WHAT IS EXPECTED = Search the records below for the word "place" and show every line where it occurs.

RECORDS =
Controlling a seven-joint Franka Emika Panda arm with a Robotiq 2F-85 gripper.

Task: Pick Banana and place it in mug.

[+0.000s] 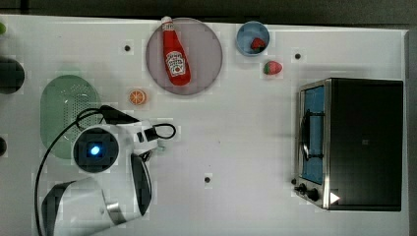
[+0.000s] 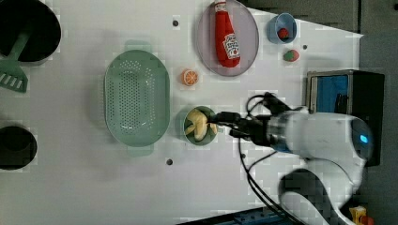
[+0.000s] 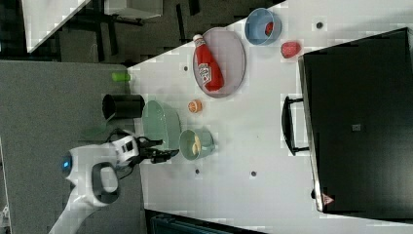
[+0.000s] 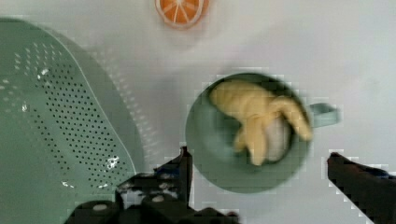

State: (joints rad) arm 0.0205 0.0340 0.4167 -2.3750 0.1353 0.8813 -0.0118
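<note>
Lying inside the mug (image 4: 247, 135), banana (image 4: 259, 116) peeled and pale yellow. End effector (image 4: 259, 170) spread open, empty, straddling the mug's rim. Ketchup bottle (image 1: 175, 54) labelled, wording too small to read. Colander (image 2: 136, 97) just beside mug; orange slice (image 2: 189, 77) near. Open bench (image 1: 246, 137) toward oven (image 1: 354, 142). Mug hidden under the arm in top view.
</note>
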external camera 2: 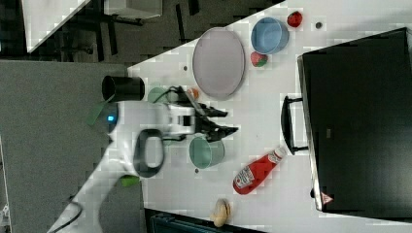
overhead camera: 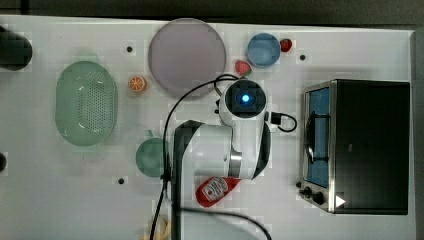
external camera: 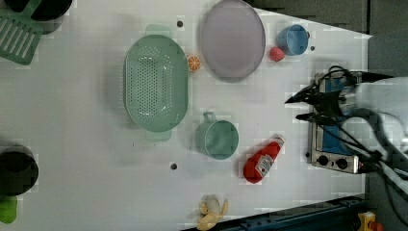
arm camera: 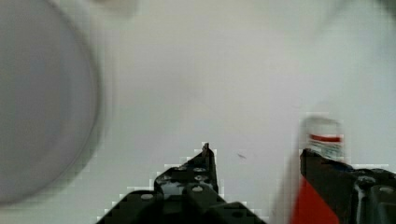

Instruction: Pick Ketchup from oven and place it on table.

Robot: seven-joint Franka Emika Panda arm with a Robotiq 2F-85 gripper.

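Observation:
The ketchup (overhead camera: 216, 190), a red bottle with a white cap, lies on its side on the white table (overhead camera: 60, 200), partly under my arm in the top view. It also lies flat in the left view as the ketchup (external camera: 262, 160) and in the right view as the ketchup (external camera 2: 255, 171), cap toward the oven. The black oven (overhead camera: 370, 145) stands at the top view's right with its door shut. My gripper (external camera 2: 231, 121) hangs open and empty above the table. In the wrist view, the gripper (arm camera: 257, 150) has the ketchup (arm camera: 322, 137) just beyond one finger.
A green cup (overhead camera: 151, 157) stands close to the ketchup. A green colander (overhead camera: 86, 102), lilac plate (overhead camera: 186, 56), blue bowl (overhead camera: 263, 49), two strawberries, an orange half (overhead camera: 137, 83) and a banana (external camera: 211, 214) are spread around. My cable (overhead camera: 170, 130) trails over the table.

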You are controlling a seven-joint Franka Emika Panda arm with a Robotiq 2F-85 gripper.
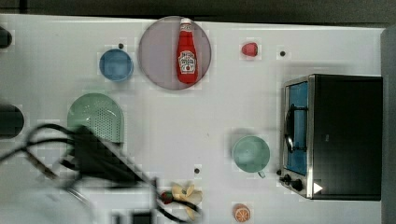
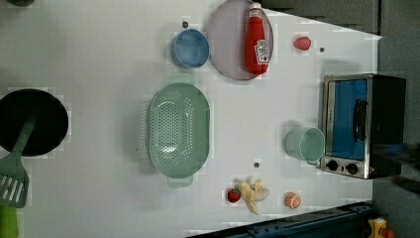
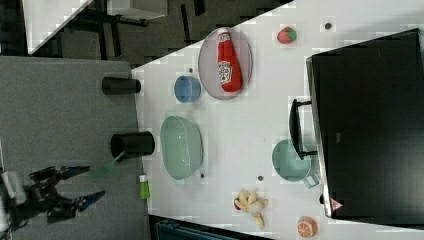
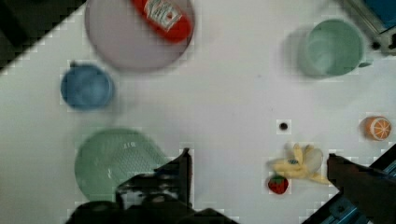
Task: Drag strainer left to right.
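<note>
The strainer (image 1: 95, 116) is a pale green colander full of small holes, standing on the white table at the top view's left. It shows whole in the left view (image 2: 178, 130) and also in the right view (image 3: 181, 147). My gripper (image 4: 259, 163) is open, its two dark fingers wide apart with nothing between them. It hangs well above the table. In the wrist view one finger (image 4: 184, 168) overlaps the strainer's (image 4: 112, 161) rim without touching it. In the top view my dark arm (image 1: 93, 156) covers the strainer's lower edge. The gripper (image 3: 87, 182) hangs at the right view's lower left.
A teal mug (image 1: 251, 154) stands beside the toaster oven (image 1: 336, 135). A blue bowl (image 1: 116, 64) and a plate (image 1: 154, 65) with a ketchup bottle (image 1: 187, 51) sit beyond the strainer. A toy banana (image 1: 187, 193), strawberry (image 1: 250, 49), orange (image 1: 241, 213) and black pan (image 2: 29, 121) lie around.
</note>
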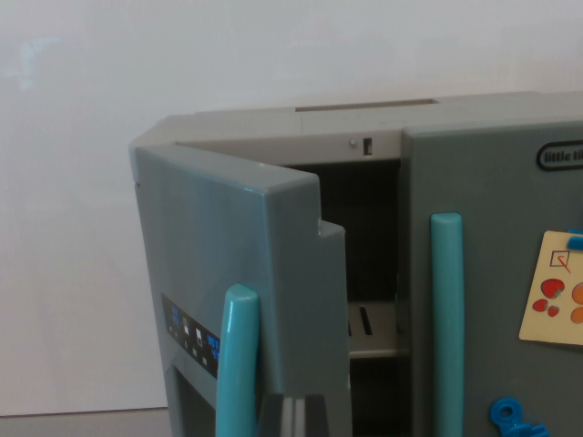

ANSWER SPACE =
Task: Pick Banana and place it in mug.
Instruction: Pick Ketchup from oven and place it on table.

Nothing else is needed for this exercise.